Booze could be more damaging to your brain than weed - according to a recent study which linked alcohol consumption to long-term changes to parts of the brain, but didn't find any long-term changes in relation to marijuana.
The study found that the negative effects of drinking were worse for adults over the age of 18, but that even in younger people there was a noticeable effect on reducing the levels of grey matter, the stuff that processes information in the brain.
But the researchers are keen to point out that it's a complex picture – more work is going to be needed to figure out exactly what these drugs do to the connections inside our neural networks.
"With alcohol, we've known it's bad for the brain for decades," says one of the team, Kent Hutchison from the University of Colorado Boulder. "But for cannabis, we know so little."
The research looked at brain scans collected in previous studies, covering 853 people aged between 18 and 55, and 439 young adults aged between 14 and 18. A range of different levels of cannabis and alcohol use were reported by the participants.
As well as reducing the volume of grey matter in the brain, alcohol use was associated with a loss of integrity in the white matter – the parts of the brain that handle communications between grey matter clusters, as well as links to the rest of the body.
In other words, any kind of damage to grey or white matter can impair the brain's normal function. The negative effects were particularly pronounced for people with a long history of drinking, the researchers said.
One of the main aims behind the study was to gather more information about the impact of cannabinoids, the active ingredient in cannabis, on our health – especially as the drug is now legal in some parts of the United States.
In this particular study at least, no link was found between cannabis use and damage to the grey or white matter inside the brain. That backs up other research that weed isn't as bad for your health as drink is.
So is marijuana in the clear? Not quite.
"Particularly with marijuana use, there is still so much that we don't know about how it impacts the brain," says one of the researchers, Rachel Thayer from the University of Colorado Boulder.
"Research is still very limited in terms of whether marijuana use is harmful, or beneficial, to the brain."

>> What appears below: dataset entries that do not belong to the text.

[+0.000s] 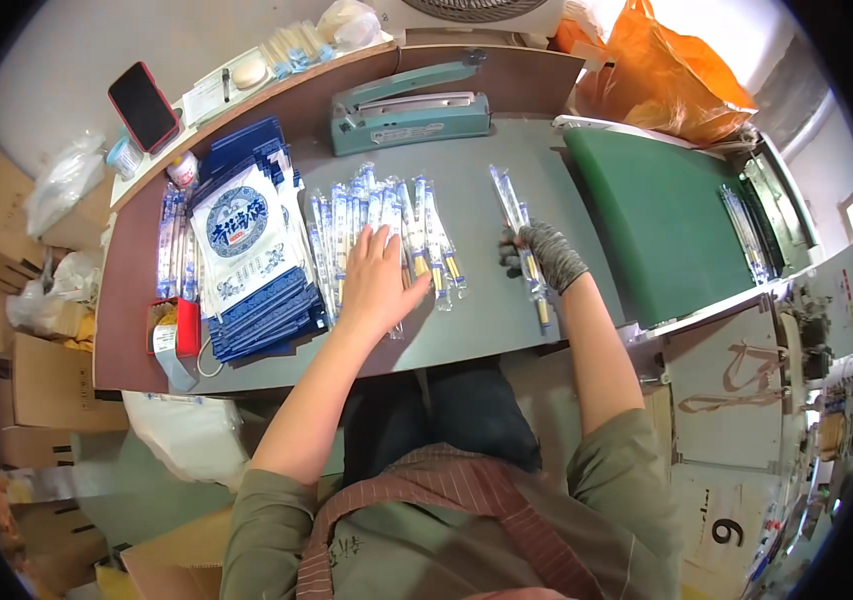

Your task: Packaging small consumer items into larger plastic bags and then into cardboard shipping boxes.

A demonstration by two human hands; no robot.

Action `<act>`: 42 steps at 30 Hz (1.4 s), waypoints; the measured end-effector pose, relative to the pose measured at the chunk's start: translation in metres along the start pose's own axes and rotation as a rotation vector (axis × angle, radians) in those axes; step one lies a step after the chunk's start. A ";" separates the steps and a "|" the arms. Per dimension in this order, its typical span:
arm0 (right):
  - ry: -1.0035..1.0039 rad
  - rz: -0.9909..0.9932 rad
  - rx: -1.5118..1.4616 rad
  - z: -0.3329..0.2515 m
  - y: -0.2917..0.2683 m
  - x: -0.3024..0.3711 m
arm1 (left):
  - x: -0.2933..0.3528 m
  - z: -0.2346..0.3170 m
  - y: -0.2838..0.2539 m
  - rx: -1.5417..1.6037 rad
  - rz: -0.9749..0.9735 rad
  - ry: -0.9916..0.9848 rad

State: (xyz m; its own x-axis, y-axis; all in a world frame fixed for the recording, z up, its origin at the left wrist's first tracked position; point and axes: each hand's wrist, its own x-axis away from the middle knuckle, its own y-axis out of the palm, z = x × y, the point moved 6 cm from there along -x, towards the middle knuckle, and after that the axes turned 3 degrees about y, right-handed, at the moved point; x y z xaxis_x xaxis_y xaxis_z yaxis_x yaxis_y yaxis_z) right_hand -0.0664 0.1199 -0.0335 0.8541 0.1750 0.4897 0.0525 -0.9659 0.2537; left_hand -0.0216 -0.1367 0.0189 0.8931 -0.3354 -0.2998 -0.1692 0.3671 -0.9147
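Across the middle of the frame, a grey tabletop (477,332) carries blue-and-white packets (242,240) at left, clear-wrapped sticks (420,222) at centre, and a teal sealer (412,130) at upper centre.

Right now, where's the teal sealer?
In the head view, the teal sealer sits on the far side of the grey table, beyond the wrapped packets and left of the green surface.

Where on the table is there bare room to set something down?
Bare tabletop lies between the wrapped packets by the left hand and the gloved right hand; another strip separates that hand from the green surface. Left is crowded with bags and packets.
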 end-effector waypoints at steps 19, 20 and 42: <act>-0.241 -0.195 -0.446 0.007 -0.014 -0.008 | -0.074 0.035 0.057 -0.138 0.048 -0.354; -0.239 -0.202 -0.443 0.007 -0.013 -0.009 | -0.073 0.030 0.059 -0.097 0.018 -0.413; -0.012 0.550 1.146 -0.045 -0.013 0.000 | -0.061 -0.011 0.047 0.224 -0.036 -0.351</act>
State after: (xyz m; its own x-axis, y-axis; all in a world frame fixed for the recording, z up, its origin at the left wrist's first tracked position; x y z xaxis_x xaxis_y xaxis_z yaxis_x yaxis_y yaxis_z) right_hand -0.0900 0.1411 0.0009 0.9097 -0.2958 0.2914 0.1014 -0.5223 -0.8467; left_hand -0.0886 -0.1086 -0.0092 0.9912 -0.0496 -0.1228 -0.0751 0.5529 -0.8298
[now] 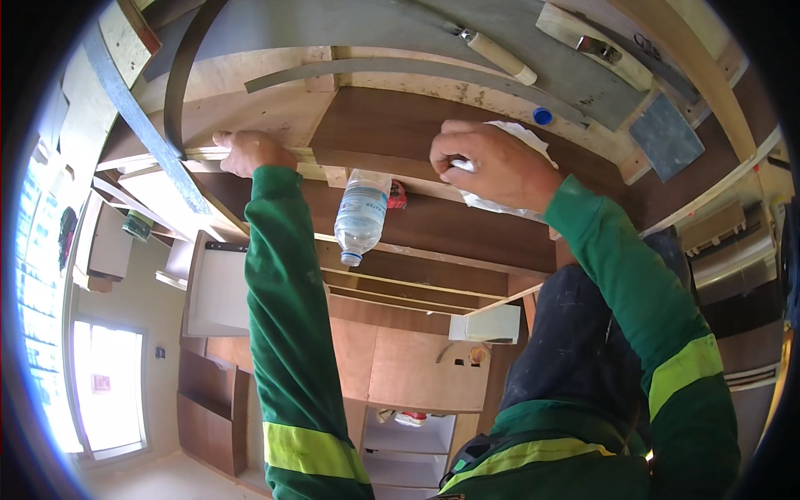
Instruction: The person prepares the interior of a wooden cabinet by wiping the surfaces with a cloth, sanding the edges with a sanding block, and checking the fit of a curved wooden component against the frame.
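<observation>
My left hand (257, 153) is wrapped round the edge of a light wooden panel (275, 117), with fingers over the top side. My right hand (504, 167) is closed on a crumpled white cloth (533, 137); a bit of it pokes out of the fist and the rest spreads under the palm. This hand hovers over or rests on a dark brown board (392, 125); I cannot tell which. Between my arms is a clear plastic water bottle (363, 212), its narrow end pointing toward me. Beside it is a small red item (397, 197), partly hidden.
Beyond my hands lie a tool with a wooden handle (500, 58), a wooden hand plane (596, 46), a blue bottle cap (542, 116), a grey rectangular piece (667, 137) and curved strips (400, 68). A blue-grey bar (142, 108) crosses at left. Below are cabinets (417, 362) and a bright window (108, 387).
</observation>
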Demonstrator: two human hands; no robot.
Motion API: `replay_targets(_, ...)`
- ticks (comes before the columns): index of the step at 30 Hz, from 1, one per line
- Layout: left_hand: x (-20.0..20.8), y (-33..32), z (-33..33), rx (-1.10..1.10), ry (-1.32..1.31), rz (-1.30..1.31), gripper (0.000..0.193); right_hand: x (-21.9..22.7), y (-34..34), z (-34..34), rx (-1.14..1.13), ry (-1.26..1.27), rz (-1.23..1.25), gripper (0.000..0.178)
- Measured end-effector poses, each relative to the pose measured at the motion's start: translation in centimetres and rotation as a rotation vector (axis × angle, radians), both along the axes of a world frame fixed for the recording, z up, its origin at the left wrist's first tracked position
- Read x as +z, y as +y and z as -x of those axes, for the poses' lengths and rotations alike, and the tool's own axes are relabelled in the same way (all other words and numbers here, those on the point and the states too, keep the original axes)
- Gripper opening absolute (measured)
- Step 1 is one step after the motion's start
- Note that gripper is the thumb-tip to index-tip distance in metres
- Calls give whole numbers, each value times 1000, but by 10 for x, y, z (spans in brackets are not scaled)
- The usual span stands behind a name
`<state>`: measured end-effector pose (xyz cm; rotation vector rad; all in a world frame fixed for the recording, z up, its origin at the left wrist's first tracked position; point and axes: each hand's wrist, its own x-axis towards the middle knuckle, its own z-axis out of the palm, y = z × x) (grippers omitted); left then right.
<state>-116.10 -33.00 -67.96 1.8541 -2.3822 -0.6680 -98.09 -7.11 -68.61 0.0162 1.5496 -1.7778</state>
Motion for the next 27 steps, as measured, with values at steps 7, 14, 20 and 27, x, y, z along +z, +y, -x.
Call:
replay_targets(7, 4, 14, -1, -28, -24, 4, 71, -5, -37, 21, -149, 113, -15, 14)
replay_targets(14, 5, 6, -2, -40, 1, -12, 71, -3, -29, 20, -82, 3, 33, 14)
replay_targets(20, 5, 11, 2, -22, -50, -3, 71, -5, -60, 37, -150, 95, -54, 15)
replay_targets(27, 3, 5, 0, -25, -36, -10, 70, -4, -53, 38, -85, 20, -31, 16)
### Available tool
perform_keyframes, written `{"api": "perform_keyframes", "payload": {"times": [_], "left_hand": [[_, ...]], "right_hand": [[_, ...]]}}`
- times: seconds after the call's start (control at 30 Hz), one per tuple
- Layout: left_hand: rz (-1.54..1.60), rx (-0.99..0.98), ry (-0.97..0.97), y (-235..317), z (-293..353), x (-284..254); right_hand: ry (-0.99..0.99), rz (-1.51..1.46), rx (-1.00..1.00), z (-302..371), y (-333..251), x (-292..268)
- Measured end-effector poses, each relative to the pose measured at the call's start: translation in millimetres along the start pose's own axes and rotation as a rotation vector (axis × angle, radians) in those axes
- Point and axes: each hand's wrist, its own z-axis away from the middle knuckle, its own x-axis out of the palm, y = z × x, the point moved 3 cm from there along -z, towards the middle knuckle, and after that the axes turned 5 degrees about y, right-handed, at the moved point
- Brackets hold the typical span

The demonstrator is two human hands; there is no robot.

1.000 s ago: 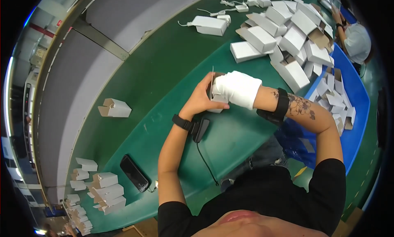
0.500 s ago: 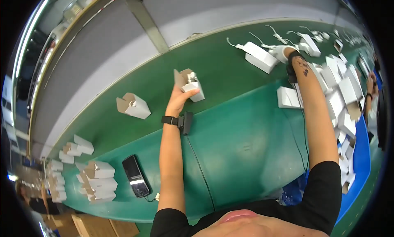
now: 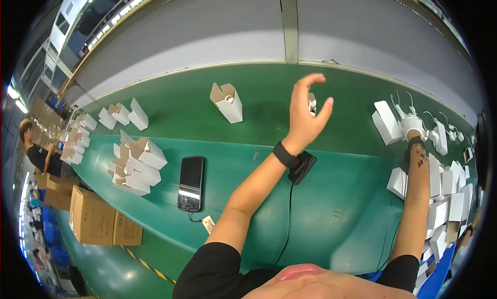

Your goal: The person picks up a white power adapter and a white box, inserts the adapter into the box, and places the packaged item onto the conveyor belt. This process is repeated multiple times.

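Note:
My left hand [image 3: 306, 110] is raised over the far part of the table, fingers apart and thumb out, with nothing in its grasp. Behind it, seen through the gap by the thumb, is part of a small white box [image 3: 312, 105]; the rest is hidden. At the far right my right hand [image 3: 412, 126], in a white glove, reaches among white corded pieces [image 3: 399, 112]. Its fingers blend with them, so its grip is unclear. Just left of it lies a long white box [image 3: 386, 124]. An open white box [image 3: 227, 103] with a white piece inside stands left of my left hand.
Grouped open boxes [image 3: 135, 164] stand at the left, beside a black phone-like device [image 3: 191, 184]. Many white boxes [image 3: 440, 213] are heaped at the right by a blue bin [image 3: 443, 275]. A cable [image 3: 288, 221] trails from my left wrist. Another person [image 3: 40, 156] is far left.
My left hand has let go of the open box with the white piece in it and spread its fingers. My view has turned, shifting the scene rightward. My right hand stays among the corded pieces.

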Motion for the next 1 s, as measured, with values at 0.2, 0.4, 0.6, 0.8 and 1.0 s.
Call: {"api": "perform_keyframes", "payload": {"times": [0.2, 0.4, 0.6, 0.8, 1.0], "left_hand": [[0.289, -0.039, -0.287, 42.6, 33.3, 33.2], [0.966, -0.935, -0.859, 47.8, 95.3, 85.7], [1.456, -1.583, -0.258, 91.5, 85.0, 112.2], [1.877, -1.012, -0.579, 40.6, 108.2, 130.1], [1.199, -0.867, -0.547, 133.4, 113.4, 121.2]], "right_hand": [[0.209, -0.544, 0.196, -8.7, 46.0, -39.7], [0.469, -1.501, 0.029, 46.2, 41.1, -146.7], [0.333, -1.768, -0.097, 241.1, -23.5, -206.6], [0.158, -1.976, -0.052, 314.0, -50.9, -148.0], [0.410, -1.805, 0.122, 314.1, -64.7, -124.5]]}}
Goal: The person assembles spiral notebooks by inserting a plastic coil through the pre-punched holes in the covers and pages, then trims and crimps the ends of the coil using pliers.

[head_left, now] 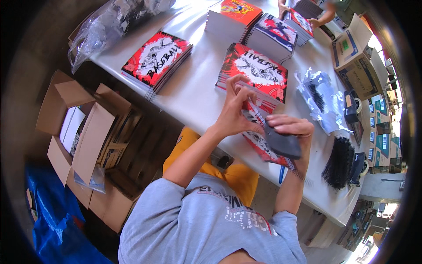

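Note:
My left hand point(236, 109) grips the edge of a red, black and white notebook point(260, 144), its fingers bent over the top. The notebook is tilted above the near edge of the table, and a coil runs along its side. My right hand point(292, 126) is closed on a dark grey, rounded flat object point(283, 144), held against the notebook's coiled side. Motion blurs it, so its kind is unclear. Just beyond my hands lies a stack of red notebooks point(259, 72) with the same kind of cover.
More notebook stacks stand on the white table: red point(156, 59), orange point(237, 11) and dark blue point(274, 33). Black spiral coils point(338, 163) lie right, near crumpled paper point(318, 99) and a tape dispenser point(351, 105). Cardboard boxes point(81, 141) stand left. Another person's hand point(323, 17) works far right.

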The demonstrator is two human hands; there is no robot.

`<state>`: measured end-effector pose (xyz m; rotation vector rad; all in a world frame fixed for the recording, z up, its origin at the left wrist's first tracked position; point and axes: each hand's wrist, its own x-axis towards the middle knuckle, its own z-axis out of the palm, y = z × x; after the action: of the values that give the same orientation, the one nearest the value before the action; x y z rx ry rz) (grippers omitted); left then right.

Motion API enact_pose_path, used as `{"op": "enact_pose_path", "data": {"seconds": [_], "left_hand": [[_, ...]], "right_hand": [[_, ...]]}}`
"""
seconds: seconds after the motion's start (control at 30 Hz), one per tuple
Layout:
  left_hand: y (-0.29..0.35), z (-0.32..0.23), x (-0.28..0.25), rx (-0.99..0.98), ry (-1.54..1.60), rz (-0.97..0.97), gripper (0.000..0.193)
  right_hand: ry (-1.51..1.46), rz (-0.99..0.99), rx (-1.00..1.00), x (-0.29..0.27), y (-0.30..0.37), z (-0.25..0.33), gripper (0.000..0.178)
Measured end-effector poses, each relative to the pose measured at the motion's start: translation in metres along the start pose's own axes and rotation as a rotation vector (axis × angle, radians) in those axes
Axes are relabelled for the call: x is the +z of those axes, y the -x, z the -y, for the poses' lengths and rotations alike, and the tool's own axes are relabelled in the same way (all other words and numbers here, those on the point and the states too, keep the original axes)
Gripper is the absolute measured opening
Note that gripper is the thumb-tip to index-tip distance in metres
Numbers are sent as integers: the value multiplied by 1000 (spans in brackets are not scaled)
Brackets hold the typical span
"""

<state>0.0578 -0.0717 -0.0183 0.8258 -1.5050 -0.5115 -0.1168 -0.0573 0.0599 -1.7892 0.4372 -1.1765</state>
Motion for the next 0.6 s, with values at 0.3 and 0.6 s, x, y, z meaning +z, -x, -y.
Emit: {"op": "enact_pose_path", "data": {"seconds": [0.3, 0.6], "left_hand": [[-3, 4, 2, -95, 153, 10, 100], [-5, 5, 1, -78, 4, 108, 109]], "right_hand": [[266, -85, 268, -11, -2, -26, 31], [106, -171, 381, -13, -9, -22, 35]]}}
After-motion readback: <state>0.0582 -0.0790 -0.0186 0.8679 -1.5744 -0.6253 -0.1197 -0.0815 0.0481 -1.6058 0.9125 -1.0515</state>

At least now we have another set of figures to go off when it comes to assessing the health risks of these two drugs. The researchers are calling for more consistency in future studies in terms of how they assess damage to the structure of the brain.
And while cannabis may not be as damaging as previously thought, the jury is still out on whether it provides any tangible benefits to health, something that's important when the drug is prescribed for medical use.
Particularly in the US, there's a lot of debate about just how good or bad for our bodies weed actually is, with claims and counter-claims not always backed up by solid science. This latest study hopes to go some way to correcting that.
"Considering how much is happening in the real world with the legalisation movement, we still have a lot of work to do," says Hutchison.
The research has been published in Addiction.